Filter the records for "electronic" and keep each line that has it.
BEGIN Given data
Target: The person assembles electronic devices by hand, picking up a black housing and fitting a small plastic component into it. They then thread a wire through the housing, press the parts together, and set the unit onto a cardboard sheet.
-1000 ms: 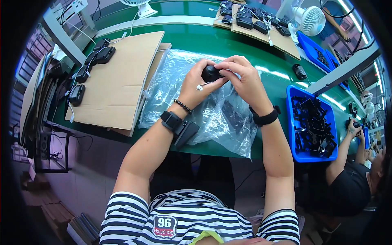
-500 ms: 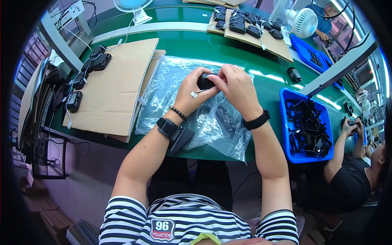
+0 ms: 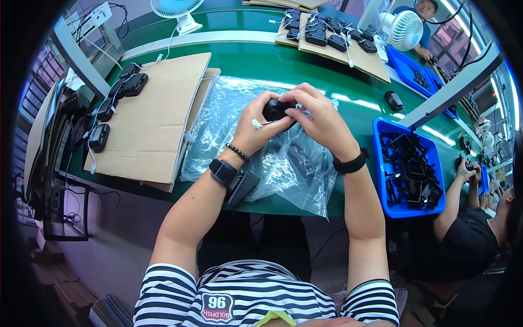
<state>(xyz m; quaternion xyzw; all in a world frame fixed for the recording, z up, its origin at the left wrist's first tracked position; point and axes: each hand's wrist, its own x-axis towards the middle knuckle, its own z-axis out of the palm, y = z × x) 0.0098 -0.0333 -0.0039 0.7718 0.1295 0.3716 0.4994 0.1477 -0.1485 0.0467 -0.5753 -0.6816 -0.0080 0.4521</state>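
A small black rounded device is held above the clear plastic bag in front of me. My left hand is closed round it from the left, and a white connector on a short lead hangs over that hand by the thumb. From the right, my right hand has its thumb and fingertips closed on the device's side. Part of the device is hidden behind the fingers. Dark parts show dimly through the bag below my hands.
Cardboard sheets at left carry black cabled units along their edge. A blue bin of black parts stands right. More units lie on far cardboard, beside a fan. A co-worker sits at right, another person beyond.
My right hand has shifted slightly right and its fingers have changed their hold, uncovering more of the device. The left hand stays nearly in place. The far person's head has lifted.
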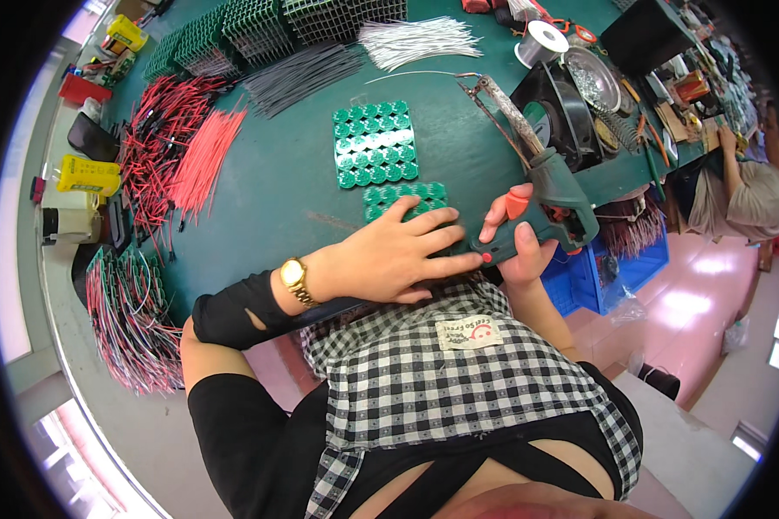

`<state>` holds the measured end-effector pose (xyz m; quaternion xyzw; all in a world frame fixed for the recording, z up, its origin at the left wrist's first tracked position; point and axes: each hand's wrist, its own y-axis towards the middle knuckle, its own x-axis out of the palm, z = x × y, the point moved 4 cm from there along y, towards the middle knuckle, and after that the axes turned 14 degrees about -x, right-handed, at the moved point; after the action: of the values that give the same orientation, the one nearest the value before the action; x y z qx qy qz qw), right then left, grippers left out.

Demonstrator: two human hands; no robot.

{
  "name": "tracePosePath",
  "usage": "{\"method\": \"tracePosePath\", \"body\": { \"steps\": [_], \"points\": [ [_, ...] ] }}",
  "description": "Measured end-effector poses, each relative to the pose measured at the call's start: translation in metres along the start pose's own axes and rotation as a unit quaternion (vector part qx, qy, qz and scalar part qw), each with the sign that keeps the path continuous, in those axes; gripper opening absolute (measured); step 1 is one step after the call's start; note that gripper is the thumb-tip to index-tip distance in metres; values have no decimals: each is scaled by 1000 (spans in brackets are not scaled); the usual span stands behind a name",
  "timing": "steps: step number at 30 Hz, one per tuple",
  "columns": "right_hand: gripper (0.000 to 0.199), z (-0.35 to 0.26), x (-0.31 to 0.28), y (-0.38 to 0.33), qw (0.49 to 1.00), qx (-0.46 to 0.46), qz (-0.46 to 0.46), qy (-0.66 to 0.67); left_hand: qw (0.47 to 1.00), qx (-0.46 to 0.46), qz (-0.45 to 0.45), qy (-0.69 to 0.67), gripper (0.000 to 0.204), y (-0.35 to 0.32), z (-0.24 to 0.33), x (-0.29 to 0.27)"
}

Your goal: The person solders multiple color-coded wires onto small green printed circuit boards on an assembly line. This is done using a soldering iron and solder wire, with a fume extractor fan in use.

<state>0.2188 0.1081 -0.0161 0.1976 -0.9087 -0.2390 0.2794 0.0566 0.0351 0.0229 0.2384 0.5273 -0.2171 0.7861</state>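
Observation:
My right hand [521, 253] grips a dark green soldering gun [566, 192] with a red trigger, its metal tip pointing up and away over the table. Flat and with fingers stretched, my left hand [376, 258] lies at the table's near edge. Its fingertips reach the near edge of a green circuit board panel [420, 192] and the base of the gun's handle. Part of that panel is hidden under the fingers. Just beyond it lies a second panel of round green boards [375, 145].
Bundles of red wires [208, 160], dark grey wires [299, 78] and white wires [415, 41] lie around the panels. Green racks [260, 30] stand behind. At right are a solder spool [543, 43], a black fan [563, 112], a metal dish [593, 78] and a blue crate [632, 264]. Another person [749, 195] sits far right.

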Motion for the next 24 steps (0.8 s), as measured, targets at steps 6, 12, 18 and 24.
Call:
{"method": "tracePosePath", "body": {
  "steps": [6, 12, 18, 24],
  "points": [
    [38, 0, 0, 1, 1000, 7, -12, -3, 999, -30, 7, -14, 49, -19, -12, 2],
    [38, 0, 2, 2, 1000, -8, -7, -15, 995, -70, 56, -45, 46, -7, -39, -5],
    [40, 0, 4, 1, 998, -10, 13, -53, 970, -188, 152, 33, 47, 0, -68, -12],
    [37, 0, 9, 4, 1000, -20, -3, -23, 917, -349, 185, 47, 54, 9, -78, 4]
  ]
}}
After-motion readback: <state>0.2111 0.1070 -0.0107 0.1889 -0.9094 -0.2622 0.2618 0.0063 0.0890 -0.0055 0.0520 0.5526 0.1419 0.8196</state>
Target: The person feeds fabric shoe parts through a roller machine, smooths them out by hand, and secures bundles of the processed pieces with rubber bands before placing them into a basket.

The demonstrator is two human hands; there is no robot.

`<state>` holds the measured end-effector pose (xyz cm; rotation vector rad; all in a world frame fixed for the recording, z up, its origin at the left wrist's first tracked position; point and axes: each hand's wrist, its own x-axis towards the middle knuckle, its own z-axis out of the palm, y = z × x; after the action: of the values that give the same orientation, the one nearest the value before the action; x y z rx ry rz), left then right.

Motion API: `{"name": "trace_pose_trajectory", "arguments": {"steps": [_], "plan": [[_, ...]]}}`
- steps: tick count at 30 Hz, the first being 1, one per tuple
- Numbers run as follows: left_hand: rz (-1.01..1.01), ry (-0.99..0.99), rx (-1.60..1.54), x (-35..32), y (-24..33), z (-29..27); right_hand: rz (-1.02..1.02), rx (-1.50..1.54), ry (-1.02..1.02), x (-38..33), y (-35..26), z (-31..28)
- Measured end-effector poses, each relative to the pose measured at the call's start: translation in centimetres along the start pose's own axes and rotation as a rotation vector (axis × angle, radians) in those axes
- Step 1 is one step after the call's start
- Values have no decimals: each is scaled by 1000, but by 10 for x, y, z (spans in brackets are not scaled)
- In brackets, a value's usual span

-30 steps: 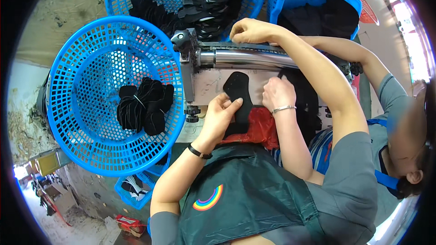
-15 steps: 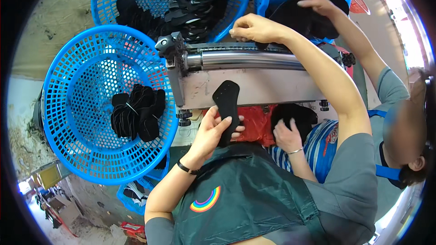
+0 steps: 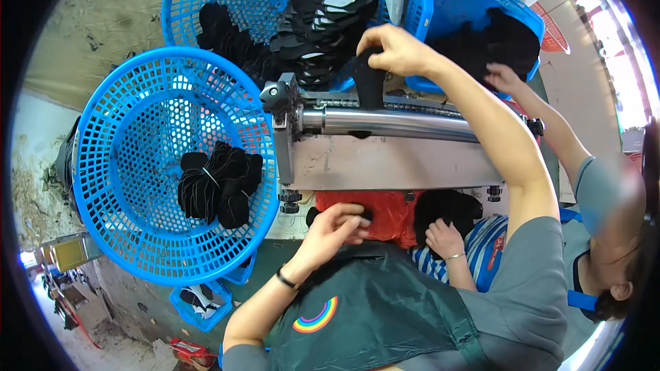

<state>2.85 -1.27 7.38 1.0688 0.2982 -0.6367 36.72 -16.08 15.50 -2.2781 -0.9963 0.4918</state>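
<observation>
My right hand (image 3: 395,53) pinches the upper end of a flat black shaped piece (image 3: 370,86), which stands at the metal roller (image 3: 399,122) of the machine. A small dark end shows under the roller, directly below it. Over the red plastic (image 3: 388,216) in front of the machine, my left hand (image 3: 335,230) has its fingers curled. Black material (image 3: 313,216) shows on both sides of these fingers, though most of it is hidden behind them. A pale board (image 3: 385,161) lies between the roller and my left hand.
At left, a round blue basket (image 3: 93,216) holds a tied black bundle (image 3: 218,185). Another blue basket (image 3: 180,0) with stacked black pieces stands behind. A co-worker's hand (image 3: 505,79) is by a blue crate (image 3: 421,10); the other hand (image 3: 445,237) touches a black pile (image 3: 447,213).
My right hand now holds a black piece upright at the roller. My left hand has lowered from holding a piece upright. The co-worker's far hand has drawn back from the black material in the crate.
</observation>
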Motion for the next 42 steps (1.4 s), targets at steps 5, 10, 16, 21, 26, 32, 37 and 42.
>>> {"name": "trace_pose_trajectory", "arguments": {"steps": [5,10,16,21,26,32,37,42], "plan": [[-5,201,-74,-31,-22,-24,-141,195,518,43,-34,-52],[-6,311,-106,-39,-37,-30,123,471,854,107,0,-57],[23,381,-135,-51,-58,-50,455,534,785,72,50,7],[-2,435,-145,-80,-96,-80,85,-191,355,-68,0,58],[-39,409,-68,-76,-93,-91,364,-388,238,-78,-30,106],[73,412,121,-61,-97,-97,292,-423,94,-19,-46,124],[316,252,718,-11,-102,-70,245,-458,-153,11,-49,128],[692,273,1145,62,-117,-44,340,-512,289,40,-4,137]]}}
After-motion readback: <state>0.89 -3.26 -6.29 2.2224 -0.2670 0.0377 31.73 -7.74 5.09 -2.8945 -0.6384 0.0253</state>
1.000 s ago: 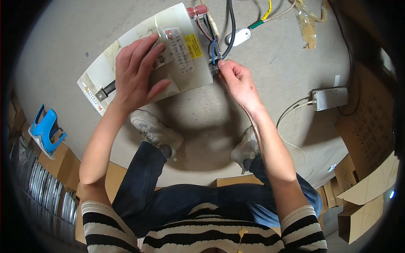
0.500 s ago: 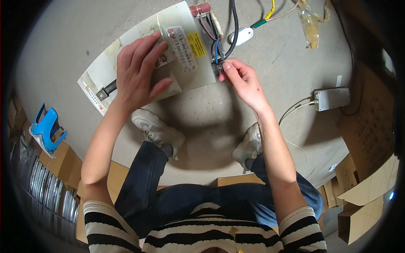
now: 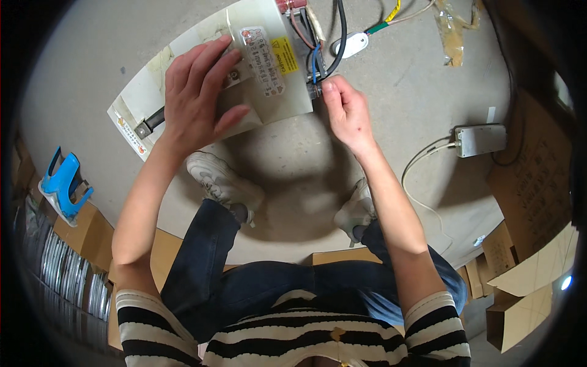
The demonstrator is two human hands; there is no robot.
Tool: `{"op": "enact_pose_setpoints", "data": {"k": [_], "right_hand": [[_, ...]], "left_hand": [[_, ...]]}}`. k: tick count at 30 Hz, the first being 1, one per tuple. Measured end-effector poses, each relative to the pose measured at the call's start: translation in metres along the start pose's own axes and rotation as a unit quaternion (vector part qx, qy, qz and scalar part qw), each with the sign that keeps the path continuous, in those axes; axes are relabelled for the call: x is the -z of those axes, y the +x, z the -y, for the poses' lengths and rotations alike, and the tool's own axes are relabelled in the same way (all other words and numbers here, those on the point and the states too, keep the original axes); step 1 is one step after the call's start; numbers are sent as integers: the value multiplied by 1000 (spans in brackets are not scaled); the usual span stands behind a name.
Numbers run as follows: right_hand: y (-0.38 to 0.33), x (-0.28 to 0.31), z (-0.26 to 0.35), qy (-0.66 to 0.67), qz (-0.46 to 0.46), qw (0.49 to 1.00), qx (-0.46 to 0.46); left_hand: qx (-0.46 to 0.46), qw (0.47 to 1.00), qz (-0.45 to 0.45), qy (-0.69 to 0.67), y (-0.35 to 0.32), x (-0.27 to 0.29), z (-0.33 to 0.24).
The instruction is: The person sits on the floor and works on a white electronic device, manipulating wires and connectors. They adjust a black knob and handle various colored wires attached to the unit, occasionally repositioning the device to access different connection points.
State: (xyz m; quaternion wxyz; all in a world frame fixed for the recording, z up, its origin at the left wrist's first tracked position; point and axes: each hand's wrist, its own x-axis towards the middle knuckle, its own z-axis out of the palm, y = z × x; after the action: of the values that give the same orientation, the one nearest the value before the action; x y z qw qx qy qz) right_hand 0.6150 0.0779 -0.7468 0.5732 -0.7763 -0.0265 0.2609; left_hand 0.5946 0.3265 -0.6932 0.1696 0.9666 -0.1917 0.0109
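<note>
A cream-white metal box with stickers, a yellow caution label and a black carrying handle lies on the grey floor before me. My left hand rests on its top, palm down, thumb spread from the fingers. At the box's right end my right hand is closed, thumb and curled fingers pinching the black terminal knob, which they partly hide. A blue wire and a thick black cable run close to this knob. A red terminal knob stands at the far corner.
Beyond the cable lies a white oval plug piece with a yellow-green wire. A grey metal box with a cord sits at right. Cardboard boxes stand at right. A blue tape dispenser and stacked metallic strips are at left.
My right hand has turned at the knob, its fingers curling in more and its wrist shifting left. My left hand stays on the box. The whole view has shifted slightly.
</note>
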Motion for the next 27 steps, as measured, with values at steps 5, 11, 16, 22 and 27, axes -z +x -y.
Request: {"op": "enact_pose_setpoints", "data": {"k": [5,11,16,22,27], "right_hand": [[0,-9,6,21,-57,998,-33],[-8,-20,9,13,-112,992,-62],[-5,6,5,117,39,983,-134],[14,45,10,156,172,961,-148],[13,43,12,170,174,954,-174]], "left_hand": [[5,1000,0,-4,1,-1,-2],[6,999,29,16,-4,-3,-2],[18,1000,11,5,-3,-2,-4],[14,1000,19,13,-4,-3,-4],[17,1000,14,13,-3,-3,-5]]}}
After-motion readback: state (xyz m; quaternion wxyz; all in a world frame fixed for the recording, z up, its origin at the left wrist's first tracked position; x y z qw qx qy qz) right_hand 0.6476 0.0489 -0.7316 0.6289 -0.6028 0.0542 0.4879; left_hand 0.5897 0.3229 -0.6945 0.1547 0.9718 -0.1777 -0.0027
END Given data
Result for this exercise:
Target: The person assembles electronic devices by hand, picking up a black housing and fitting a small plastic component into it. They then thread a wire through the housing, press the parts together, and set the unit onto a cardboard sheet.
The instruction is: The person sits on the floor and works on a white electronic device, manipulating wires and connectors. They adjust a black knob and handle various colored wires attached to the unit, occasionally repositioning the device to access different connection points.

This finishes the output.